We found that 74% of participants reported their main resolution as the same or almost the same as last year.
More than half of the resolutions focused on either “diet” (29%) or “exercise” (24%). This suggests that health-related goals are restarted every year – possibly because New Years Day follows numerous end-of-year celebrations and celebrations.
Though attendees reported strong engagement for their listed resolution, about two-thirds gave up within a month. Other studies have shown similarly high Prizes for non-compliance with New Year’s resolutions.
Creating meaning in order to sustain exertion
If you want to get a resolution for 2021, you should first think about the past year.
Our personal reflection on 2020 and the key lessons we have learned from it will help determine our hopes and visions for the year ahead.
Due to the coronavirus pandemic, 2020 was marked by longer lockdowns, isolation, loss and shifts in opportunities.

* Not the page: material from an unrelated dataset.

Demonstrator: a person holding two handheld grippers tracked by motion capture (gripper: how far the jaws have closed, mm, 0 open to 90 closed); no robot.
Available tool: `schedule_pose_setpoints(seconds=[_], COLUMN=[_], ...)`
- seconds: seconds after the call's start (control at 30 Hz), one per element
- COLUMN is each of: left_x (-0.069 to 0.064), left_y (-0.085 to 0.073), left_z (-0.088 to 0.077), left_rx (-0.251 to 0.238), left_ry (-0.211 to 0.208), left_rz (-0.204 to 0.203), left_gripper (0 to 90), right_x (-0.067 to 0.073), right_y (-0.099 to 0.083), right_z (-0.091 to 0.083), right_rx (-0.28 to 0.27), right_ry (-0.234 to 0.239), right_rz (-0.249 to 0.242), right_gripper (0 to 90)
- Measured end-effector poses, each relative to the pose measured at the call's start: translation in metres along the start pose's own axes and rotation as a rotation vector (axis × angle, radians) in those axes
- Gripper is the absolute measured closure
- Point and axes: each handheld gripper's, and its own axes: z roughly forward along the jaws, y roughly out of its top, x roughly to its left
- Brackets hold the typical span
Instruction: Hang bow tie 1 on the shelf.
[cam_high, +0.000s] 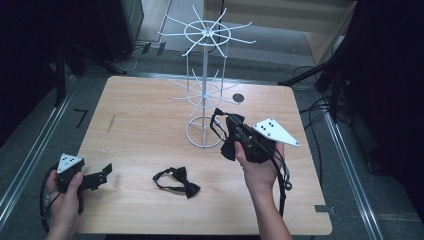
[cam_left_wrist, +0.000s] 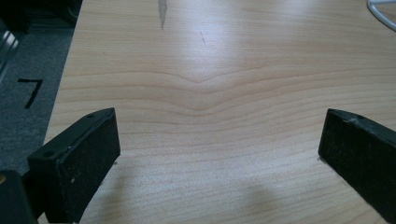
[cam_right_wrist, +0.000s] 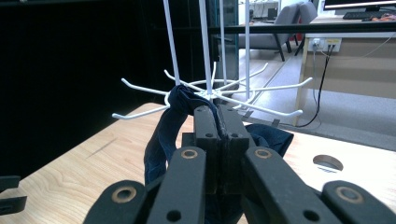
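Left gripper (cam_high: 102, 172), jaws wide, rests empty at the table (cam_high: 150, 120) edge. 2 bow ties: 1 (cam_high: 181, 181) lies mid-table; 1 (cam_right_wrist: 173, 126) is clamped in the right gripper (cam_right_wrist: 217, 121) beside 1 rack (cam_high: 205, 75).

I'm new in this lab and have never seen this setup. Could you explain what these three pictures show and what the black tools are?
A person sits at a wooden table and holds a hand-operated gripper in each hand; there is no robot arm. The high view looks down from above the person. The other two pictures come from cameras riding on each gripper, looking along its two black jaws.

The left gripper rests near the table's left edge, jaws wide open with nothing between them. The right gripper has its jaws shut on a dark bow tie, raised in front of a white wire rack with hooks. A second bow tie lies flat on the table between the hands.
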Motion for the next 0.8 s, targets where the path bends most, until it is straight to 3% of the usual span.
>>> schedule_pose_setpoints(seconds=[0.8], left_x=[0.001], left_y=[0.000], left_z=[-0.001], left_rx=[-0.004], left_ry=[-0.007], left_rz=[-0.006], left_gripper=[0.0], right_x=[-0.005], right_y=[-0.007], right_z=[0.041], right_rx=[0.054], right_ry=[-0.013], right_rz=[0.031], right_gripper=[89.2])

But personal growth and strength can result from experiences such as: previous research has revealed.
Living in difficult and stressful times can pave the way for greater appreciation of life, deeper self-image, and increased personal resilience (which means that one can recover faster).
When determining resolutions, it is important that they are linked to meaningful goals and values that can keep motivation up.

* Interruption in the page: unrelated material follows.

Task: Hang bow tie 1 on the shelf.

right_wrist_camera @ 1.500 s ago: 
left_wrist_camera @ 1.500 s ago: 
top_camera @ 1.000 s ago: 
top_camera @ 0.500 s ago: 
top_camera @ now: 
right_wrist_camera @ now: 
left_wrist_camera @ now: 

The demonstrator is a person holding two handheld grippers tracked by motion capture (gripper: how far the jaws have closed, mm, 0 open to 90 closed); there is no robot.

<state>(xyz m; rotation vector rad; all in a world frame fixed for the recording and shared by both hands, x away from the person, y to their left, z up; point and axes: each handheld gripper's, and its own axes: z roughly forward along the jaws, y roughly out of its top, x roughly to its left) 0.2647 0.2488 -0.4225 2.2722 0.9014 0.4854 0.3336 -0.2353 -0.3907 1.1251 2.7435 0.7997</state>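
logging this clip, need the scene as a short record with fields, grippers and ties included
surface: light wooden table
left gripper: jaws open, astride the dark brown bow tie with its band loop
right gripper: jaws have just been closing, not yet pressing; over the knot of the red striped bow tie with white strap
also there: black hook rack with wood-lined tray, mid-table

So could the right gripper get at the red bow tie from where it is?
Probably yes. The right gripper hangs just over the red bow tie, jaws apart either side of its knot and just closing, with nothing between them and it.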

For example, a resolve to “lose five pounds” is more likely to hold up in the face of obstacles, difficulty, or other competing resolutions when it is associated with higher personal values such as belief in one’s health or appearance.

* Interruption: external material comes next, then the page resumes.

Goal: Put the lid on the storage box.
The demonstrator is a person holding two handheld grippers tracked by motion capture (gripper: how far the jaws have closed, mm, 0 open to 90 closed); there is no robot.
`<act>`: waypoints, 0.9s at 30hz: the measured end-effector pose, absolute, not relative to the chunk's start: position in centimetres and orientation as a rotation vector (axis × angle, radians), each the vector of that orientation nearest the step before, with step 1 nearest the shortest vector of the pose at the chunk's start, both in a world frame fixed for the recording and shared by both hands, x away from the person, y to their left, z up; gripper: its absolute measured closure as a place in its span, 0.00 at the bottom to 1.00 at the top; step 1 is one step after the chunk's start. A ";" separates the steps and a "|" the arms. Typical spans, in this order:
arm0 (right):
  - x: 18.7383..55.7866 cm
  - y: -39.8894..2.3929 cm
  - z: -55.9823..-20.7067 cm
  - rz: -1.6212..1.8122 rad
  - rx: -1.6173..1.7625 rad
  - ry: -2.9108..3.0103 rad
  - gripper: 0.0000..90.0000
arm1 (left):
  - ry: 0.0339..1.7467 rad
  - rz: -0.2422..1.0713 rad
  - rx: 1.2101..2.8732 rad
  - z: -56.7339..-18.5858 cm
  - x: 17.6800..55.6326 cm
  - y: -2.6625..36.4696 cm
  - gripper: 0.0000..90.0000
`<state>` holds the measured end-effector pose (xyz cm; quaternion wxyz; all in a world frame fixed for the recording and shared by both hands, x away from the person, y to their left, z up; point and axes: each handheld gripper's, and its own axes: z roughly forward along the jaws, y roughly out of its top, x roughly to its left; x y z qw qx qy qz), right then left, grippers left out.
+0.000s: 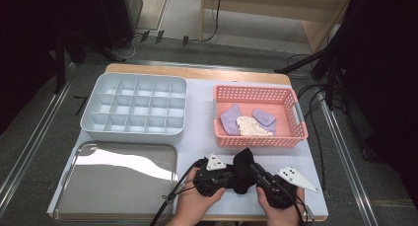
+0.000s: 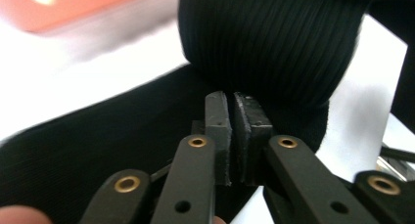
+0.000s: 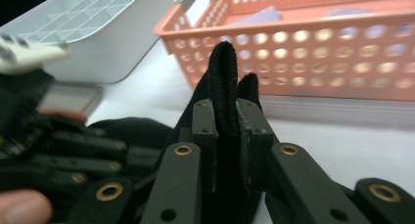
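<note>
— Black sock (image 1: 242, 170)?
— Near the worktop's (image 1: 199, 132) front edge, toward the right corner, bunched between both grippers.
— Right gripper (image 3: 226, 117)?
— Fingers (image 3: 203, 136) clenched on a ribbed fold of the sock, standing upright between them.
— Left gripper (image 2: 230, 117)?
— Fingers (image 2: 217, 131) nearly together, a thin gap showing, nothing pinched; sock cloth just behind and beneath.
— Farther out?
— Pink basket (image 1: 291, 137) with small cloths toward the back right, grey divided box (image 1: 98, 85) at back left, metal tray (image 1: 74, 162) at front left.
</note>
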<state>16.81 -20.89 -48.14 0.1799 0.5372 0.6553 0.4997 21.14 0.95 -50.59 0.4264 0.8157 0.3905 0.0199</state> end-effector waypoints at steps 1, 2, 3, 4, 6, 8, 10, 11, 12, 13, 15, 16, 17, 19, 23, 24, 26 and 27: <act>16.9 -20.5 -48.2 1.414 1.505 1.862 0.89 | 0.973 0.059 2.028 -50.4 21.2 1.4 0.90; 16.9 -20.2 -48.3 1.415 1.504 1.868 0.89 | 0.981 0.064 2.014 -50.0 21.2 2.4 0.87; 16.9 -19.7 -48.3 1.417 1.497 1.882 0.89 | 1.002 0.066 1.988 -49.7 21.3 3.1 0.86; 16.9 -19.2 -48.4 1.419 1.489 1.889 0.89 | 1.009 0.077 1.972 -49.4 21.4 4.0 0.86; 16.9 -18.3 -48.5 1.422 1.471 1.911 0.89 | 1.036 0.095 1.930 -48.9 21.4 5.8 0.85; 16.9 -17.4 -48.6 1.418 1.475 1.933 0.89 | 1.067 0.105 1.895 -48.7 21.4 7.3 0.85; 17.1 -16.4 -48.9 1.422 1.459 1.962 0.89 | 1.091 0.106 1.888 -48.9 21.7 8.4 0.85; 17.2 -15.9 -49.0 1.419 1.458 1.974 0.89 | 1.106 0.105 1.882 -49.0 21.8 8.8 0.85; 17.3 -15.5 -49.1 1.423 1.444 1.981 0.89 | 1.120 0.105 1.874 -49.1 21.9 9.1 0.84; 17.4 -14.9 -49.1 1.427 1.448 1.986 0.89 | 1.126 0.101 1.875 -49.2 22.0 9.4 0.84; 17.5 -14.0 -49.3 1.428 1.432 2.002 0.89 | 1.138 0.092 1.901 -49.6 22.3 9.6 0.83; 17.5 -13.4 -49.5 1.429 1.428 2.009 0.89 | 1.149 0.088 1.910 -49.8 22.3 9.6 0.83; 17.5 -13.0 -49.6 1.429 1.424 2.019 0.89 | 1.155 0.083 1.920 -50.0 22.4 9.7 0.83; 17.4 -12.2 -49.8 1.428 1.406 2.034 0.89 | 1.167 0.074 1.928 -50.3 22.5 9.7 0.84; 17.3 -10.8 -50.5 1.425 1.376 2.096 0.87 | 1.172 0.044 1.945 -50.8 22.7 9.5 0.86; 17.4 -10.6 -50.7 1.434 1.359 2.120 0.85 | 1.175 0.038 1.941 -50.8 22.7 9.5 0.86; 17.4 -10.5 -50.9 1.487 1.332 2.173 0.75 | 1.178 0.039 1.928 -50.7 22.7 9.7 0.85; 17.3 -10.8 -50.8 1.513 1.332 2.167 0.70 | 1.182 0.038 1.920 -50.5 22.7 10.0 0.84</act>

Our study also found that “goal flexibility,” which refers to the ability to adapt to different situations, is positively linked to mental wellbeing. This, in turn, came with a greater chance of sticking to New Year’s resolutions.
Being adaptable to help you achieve your goals not only improves your overall wellbeing, but it also helps you keep track of your New Year’s resolutions.
Tips for setting your resolutions for the new year 2021
When it comes to sticking to resolutions, insights from psychology research can be turned into various practical and easy-to-use tips.
Set resolutions that match your lower values
Your personal beliefs and hopes play a key role in maintaining your motivational impulse and focus. This form of motivation is associated with increased personal wellbeing.
Try to set “new” resolutions
This is preferable to recycling old ones. Nonetheless, if you want to pursue a solution from last year, try to further define your approach.
Set resolutions as specific plans
These should take into account factors such as time, place and people. Specific plans provide the mental cues needed to stick to our goals.
This is because they are also less mentally stressful than more vague or general plans that require further thought. For example, consider this resolution:
I will be walking around the nearby lake with my friend Sam on Monday, Wednesday and Friday mornings for at least 30 minutes.
There is already a framework in place that offers many mental cues and strategies to follow. Including someone else in the plan also leads to greater accountability, responsibility, and social enjoyment – compared to a more vague solution like:
I will be going for more walks this year.
Identify and imagine your desired positive outcome
Visualize your goals helps you focus on identifying the specific resources your solution requires. It will also help to mobilize a sustainable pursuit of the goal.
Reward small wins along the way
Not only is it pleasant to make small strides, but it is also a pleasure to motivate you.
Establish resolutions that you want to pursue, not those that you think are appropriate
research consistently shows that the pursuit of freely chosen goals that are internally motivated increases well-being. In the meantime, externally motivated goals are associated with psychological stress and are less likely to be reached.
Examples of external motivation are to do something because the situation requires it, because someone else might like it, or to avoid the shame or guilt that can arise if it is not done.
If your resolution doesn’t work for you, reset or adjust it to make it more meaningful and / or achievable.
The more realistic your resolution, the more achievable it is and the less likely you are to prepare for a mistake.